Savoir qu'un client revient régulièrement parce qu'il se sent chez lui, c'est une vraie réussite pour un bistro. Et tout devient plus simple pour les serveurs aussi, car une relation à long terme s'installe.
Ils sont un peu chiants les habitués, non?
Pas du tout! Ils ont raison d'attendre un service plus personnalisé et de faire comme s'ils faisaient partie des meubles.
A quoi on reconnait un bon serveur?
Quelqu'un qui est content d'être là et de faire ce métier. Ça paraît un peu cliché, mais il faut aimer être littéralement au service des clients. Pour ma part, l'attitude et le sourire sont plus importants que les compétences, parce que les compétences, ça s'apprend. Le reste, c'est l'humain qui l'apporte.
Avec l'expérience, vous êtes capable de scanner les clients et de détecter en quelques secondes qu'ils vont être désagréables?
Ah, ah. Les années de travail permettent effectivement de sentir les gens. Sans devenir mentaliste pour autant, on détecte normalement assez vite si une table sera disons... difficile. Mais on peut aussi se tromper.
Et là, le défi c'est de les faire repartir avec le sourire et de gagner un pourboire?
Oui, c'est exactement ça.
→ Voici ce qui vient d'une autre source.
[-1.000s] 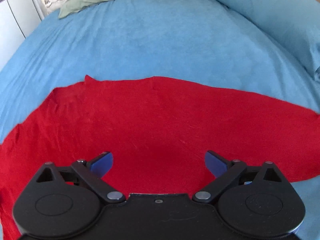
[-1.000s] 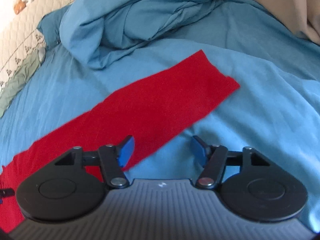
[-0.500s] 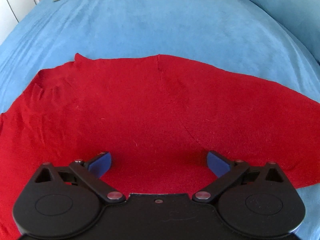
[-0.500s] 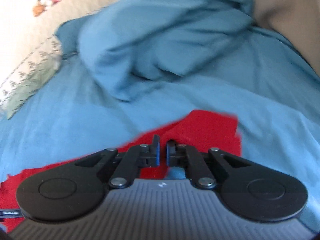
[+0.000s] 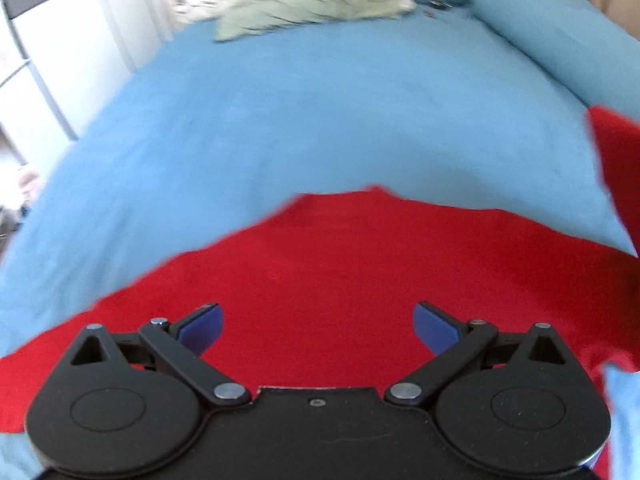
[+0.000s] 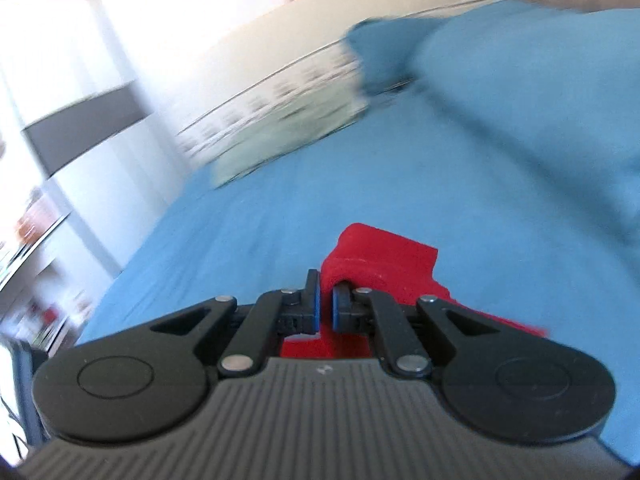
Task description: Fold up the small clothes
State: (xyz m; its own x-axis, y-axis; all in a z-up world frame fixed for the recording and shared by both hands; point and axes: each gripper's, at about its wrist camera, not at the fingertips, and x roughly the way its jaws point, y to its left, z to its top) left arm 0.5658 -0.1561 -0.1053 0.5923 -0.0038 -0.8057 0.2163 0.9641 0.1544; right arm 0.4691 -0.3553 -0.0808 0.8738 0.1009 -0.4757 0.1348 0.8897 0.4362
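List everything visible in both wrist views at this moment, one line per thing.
red garment: one, red, spread on the bed; one end lifted in the right hand-held gripper.
bed sheet: one, blue, covering the bed.
duvet: one, blue, bunched at the far right.
pillow: one, pale green, at the head of the bed.
wardrobe: one, white with a grey band, left, blurred.
left hand-held gripper: one, black, blue pads, open over the garment.
right hand-held gripper: one, black, shut on the garment.

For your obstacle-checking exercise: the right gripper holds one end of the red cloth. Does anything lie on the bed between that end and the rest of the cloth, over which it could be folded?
Nothing visible does. The right gripper is shut on the red cloth, and only bare blue sheet surrounds it. The green pillow lies far off by the headboard.
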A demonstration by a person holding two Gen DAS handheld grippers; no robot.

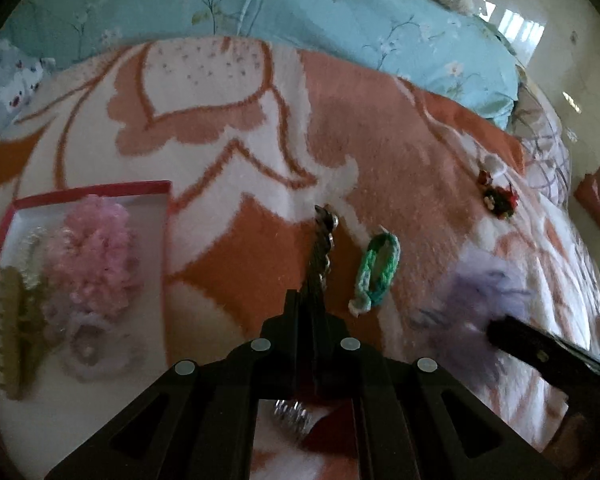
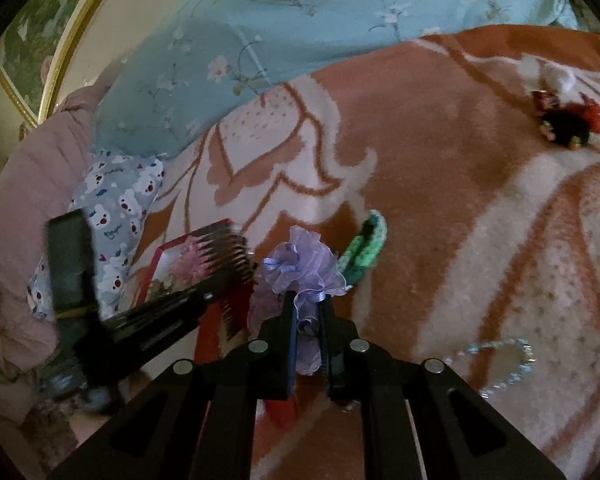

Il y a un défi qui s’installe. Après, nous ne sommes pas des magiciens. Et parfois, certains clients décident eux-mêmes que ce sera une mauvaise soirée.
Est-ce que ça vous est déjà arrivé d'assister à des drames en salle?
Evidemment! Comme des clients qui vrillent d'une seconde à l'autre, qui se lèvent pour faire un scandale et qui demandent à voir le manager.
Des ruptures comme dans les films, avec le verre d'eau jeté au visage et la chaise qui tombe?
Oui, aussi! Dans ces cas-là, il faut savoir ne pas s'interposer et protéger l'expérience de tout le reste du restaurant. Quand un événement vient perturber toute la salle, il faut tout faire pour que la soirée ne soit pas totalement catastrophique.
Qu'est-ce qui a changé en 20 ans de service?
L'exigence des clients. Aujourd'hui, un établissement doit penser à tous les goûts, à tous les vœux et à toutes les intolérances. On m'a déjà reproché de ne pas être assez inclusif en ne proposant qu'un seul plat végane.
Le métier doit s'adapter à l'évolution de la société?
Oui, c'est évident, mais jusqu'à une certaine limite. Je crois que l'on ne doit pas perdre l'âme de l'établissement sous prétexte d'un changement dans la société. Les étoiles sur Internet ont également compliqué le travail et sapé une certaine spontanéité. L'humain disparaît peu à peu et le bouche-à-oreille fonctionne moins bien qu'à l'époque.
Dernière question plutôt clichée: les serveurs parisiens sont-ils vraiment tous insupportables?
Ah, ah! Non, absolument pas. Et pourtant je suis du Sud de la France, hein! Ce qu'il faut avoir à l'esprit, c'est que Paris est l'une des villes les plus visitées au monde. Conséquence? Certains établissements nourrissent des cars de touristes quotidiennement et, hélas, n'ont plus besoin de faire le moindre effort pour attirer le chaland. Mais vous trouverez de nombreux restaurants où le service parisien est fantastique. Il suffit de bien choisir.